La raccolta, inedita, costituita da circa 400 pezzi, fa parte del patrimonio del Museo di San Martino ed è appartenuta ad un misterioso pupante attivo a Napoli ancora a metà Novecento, i cui materiali – ferri del mestiere artistico e artigianale, nonché poderosa e compiuta macchina teatrale – furono ritrovati nell’appartamento di un ente pubblico.
I grandi e variopinti cartelloni cartacei, realizzati negli anni Trenta del Novecento, proponevano, in figurazioni simili ad un fumetto senza parole, la sceneggiatura dei cicli di rappresentazioni, assicurando al pubblico pagante una sorta di riassunto delle puntate precedenti, o una anticipazione di quelle successive, catturando attenzione e ingressi del pubblico. La successione delle scene presenti in ognuno dei fogli corrisponde alla narrazione dei relativi testi letterari – Marco Spada, Fra Diavolo, Masaniello, Tore e’ Criscienzo, Guido Santo, Manfredi, La cantata dei pastori, Sette Bellizze, Giovanni della Croce – nei quali i soggetti cavallereschi si affiancano alle Storie napoletane, dette anche Storie di guappi.

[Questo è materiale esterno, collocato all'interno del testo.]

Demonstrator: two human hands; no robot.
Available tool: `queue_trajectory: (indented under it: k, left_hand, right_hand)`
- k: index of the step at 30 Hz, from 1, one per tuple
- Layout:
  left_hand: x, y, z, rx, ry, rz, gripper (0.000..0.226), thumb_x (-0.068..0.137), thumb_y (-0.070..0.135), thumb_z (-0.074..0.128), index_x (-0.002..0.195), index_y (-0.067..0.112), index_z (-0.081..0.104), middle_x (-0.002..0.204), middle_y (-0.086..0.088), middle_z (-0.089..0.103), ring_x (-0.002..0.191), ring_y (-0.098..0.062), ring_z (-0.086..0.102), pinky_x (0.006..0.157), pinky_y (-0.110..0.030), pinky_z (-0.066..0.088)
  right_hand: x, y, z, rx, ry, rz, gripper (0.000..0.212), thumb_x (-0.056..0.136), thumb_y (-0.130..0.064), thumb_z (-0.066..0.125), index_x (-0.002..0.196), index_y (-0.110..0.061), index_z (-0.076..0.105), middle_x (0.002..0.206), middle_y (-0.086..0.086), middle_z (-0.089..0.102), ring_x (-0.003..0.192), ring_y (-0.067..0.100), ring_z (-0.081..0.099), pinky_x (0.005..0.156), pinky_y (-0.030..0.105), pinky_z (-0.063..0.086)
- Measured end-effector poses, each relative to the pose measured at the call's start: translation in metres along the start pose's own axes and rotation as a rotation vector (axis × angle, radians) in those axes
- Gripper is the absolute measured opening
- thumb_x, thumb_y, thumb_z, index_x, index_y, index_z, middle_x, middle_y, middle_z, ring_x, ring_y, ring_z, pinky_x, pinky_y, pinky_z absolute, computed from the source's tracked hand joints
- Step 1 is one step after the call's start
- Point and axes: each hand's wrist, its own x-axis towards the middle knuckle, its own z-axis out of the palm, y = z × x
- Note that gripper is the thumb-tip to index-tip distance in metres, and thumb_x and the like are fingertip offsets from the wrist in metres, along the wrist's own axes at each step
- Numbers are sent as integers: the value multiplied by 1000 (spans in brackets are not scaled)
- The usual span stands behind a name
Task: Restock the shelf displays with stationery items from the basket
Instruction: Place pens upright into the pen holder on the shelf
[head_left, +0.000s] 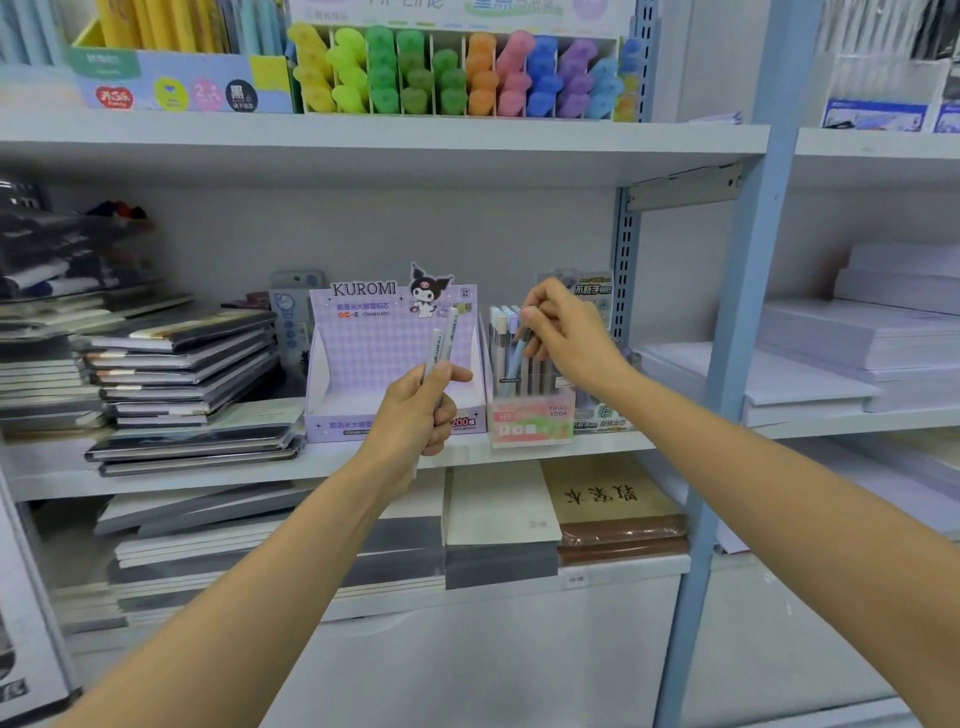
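My left hand grips two slim white pens upright in front of the purple Kuromi display box on the middle shelf. My right hand pinches a light blue pen and holds it slanted into the clear Fruit Soda pen holder, which stands just right of the Kuromi box and holds several pastel pens. The basket is out of view.
Stacks of dark notebooks fill the shelf's left side. A blue shelf upright stands right of my right hand, with white paper stacks beyond it. Coloured highlighters line the shelf above. Notebooks lie on the shelf below.
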Motion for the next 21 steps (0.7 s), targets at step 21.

Letteratura, ritmo, dinamismo nell’azione scenica dei pupi che si agitavano dinanzi ai cartelloni, uniti al forte pathos veicolato dal pubblico partecipante che usava esprimere vistosamente il proprio coinvolgimento, formavano una colorata sarabanda teatrale, figurativa e linguistica, in cui si mescolano Garibaldi, Fra’ Diavolo, mostri, giganti, Pulcinella, Masaniello, Razzullo, Tore e’ Criscienzo e Zibacchiello, nonché i più svariati e significanti ruoli femminili tra l’ascendenza del melodramma e la forza di una lingua regionale non ancora declassata a dialetto.
Si propongono lo studio di simile straordinario giacimento della cultura teatrale popolare partenopea e la successiva pubblicazione in un volume, di grande formato e di circa 300 pagine a colori.